Modern enterprise strategic decision-making requires the availability of data, actionable insights and instant access to contextual information with powerful algorithms.
Nigerian commodities trading firms are faced with unpredictable government regulations, low margins, unharnessed data, broken enterprise systems and disempowered teams.
The urgency to modernize will be critical to the profitability of these firms and digitalization is a step forward.
This is because digital transformation in the commodities market has been hastening at an extraordinary pace backed by increased regulation and the disruptive force of AI.
In the evolving world of AI, technology is bringing in more transparency in this opaque market where traders with proprietary information used to have an edge.
Now there is a tougher push to put a sharp focus on leveraging technology to extract value from data to recompense for thinner margins in commodities trading.
We have seen that profit management using predictive analytic tools is leading the way in helping commodity traders regain their information edge.
More so, successes in this space have been possible by AI-driven applications matched with empowered data science team.
What we are learning:
Gigantic amount of amorphous data hides business value; we need to be unlocked this for effective trading business outcomes in Nigeria.
There is need for an enterprise-wide application that enables firms to navigate different subsidiary needs, challenges; enabling aggregation demand and augmentation of margins.
Promoting manual efforts with the involvement of different people take time and reduces productivity; this brings in inconsistent results and errors.
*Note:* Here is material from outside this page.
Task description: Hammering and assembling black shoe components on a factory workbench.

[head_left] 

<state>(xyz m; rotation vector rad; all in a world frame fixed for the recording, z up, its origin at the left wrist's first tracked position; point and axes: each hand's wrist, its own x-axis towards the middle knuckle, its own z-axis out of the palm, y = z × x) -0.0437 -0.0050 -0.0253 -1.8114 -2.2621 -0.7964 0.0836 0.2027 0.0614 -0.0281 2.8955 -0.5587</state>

AI-powered enterprises are shifting housing its data teams in HQ to democratize them across the enterprise, giving opportunities for live data crunching and enhancing decisions that drives innovation and profitability at scale.
This is empowering teams at the frontline with the capacity to drive up margins.
The availability of APIs from data aggregators like S & P Global Platts is enabling traders contextualize the market; improving the understanding of market dynamics so helping firms deliver on contractual terms.
We understand that the best solution should incorporate learning models; this can help in efficiently solving enterprise data problems.
There is an eternal streaming of data; having a feedback loop that takes this in, is critical in building a robust system that keeps learning and improving different models and outcomes.
Also, there is the opportunity to unlock business value from enterprise data by extracting intelligence from complex enterprise documents.
All the above are not exhaustive but raise the prospect for enabling hyper-competition, consumerism and profitability for Nigerian commodities trading firms.
Without gainsaying, AI has found commodities trading. It is helping engineers and data scientists in aspects of their roles.
Such as predictive maintenance on equipment, competitor pricing, demand sensing, and streamlining routine processes.
Intuitively, traders can carry out demand sensing. This is about the future consumption based on historical sale and external features, possibly enabled by API(s) and incorporation of data from diverse sources e.g. S & P Global Platts etc.
With this new capacity for trading firms, AI/ML is helping traders carry out disruption prediction: future supply chain disruption such as late
shipment, stock out & supply shortage.
We can finally adjust prediction and adjustment of supply chain parameters such as lead time, yield etc.
How can commodity traders take advantage of these breakthrough technologies?
The local commodity traders need to invest heavily in big data and technology if they are to arrest the relentless erosion of profit margins and recapture their information edge over rivals.
Contrarily, if they don’t deploy such infrastructure, there is the possibility of commodity trading firm losing significant market share or becoming a rustic pipe.
This is because the digital economy is a win-takes-it-all game.
While in the past it took months to arrive at corporate decision, that’s has changed tremendously.
AI-driven enterprise-wide applications have split the time into real-time, accurate oil product analytics. It is empowering teams to make better commercial decisions.
As a result, harnessing AI has provided commodities traders with a more accurate and timely view of market fluctuations, ultimately allowing companies to do much more in far less time.
With ML algorithms crawling through enterprise’s database, we can find patterns that are similar to the current problem the company is aiming to solve.
Also, we expect the revolution to proceed further. NLP algorithms are now capable of extracting business insights and emerging trends from texts, speech and sound, while computer vision algorithms determine the objects inside images and videos.
Supply chains aren’t exempted. A combination of RPA and AI, are enabling better, faster or more accurate analytics and forecasting.
They include but not only profit management using predictive tools, sophisticated transportation routing model, demand-planning algorithms that incorporate weather and other causal factors
Or document scanners capable of extracting and matching key contract and payment information from unstructured documents, which previously would have required human involvement.
For commodity traders the opportunity has come to look beyond trade and shipping schedules in order to anticipate the arrival of commodities.
Looking at your enterprise data and incorporating other diverse data sources is strengthening profitability.
AI combines historical delivery information with customer feedback, weather reports and logistics to give an accurate prediction of when products will get to your customers but also opportunity to grow margins.
This beautiful outcome is a more unified company that is able to make decisions faster and satisfied customers who cherish improved consumerism.
Finally, digitalized commodities trading are no longer a welcome competitive edge. It is a matter of enterprise survival. AI-driven enterprise platforms would reduce your business fragility.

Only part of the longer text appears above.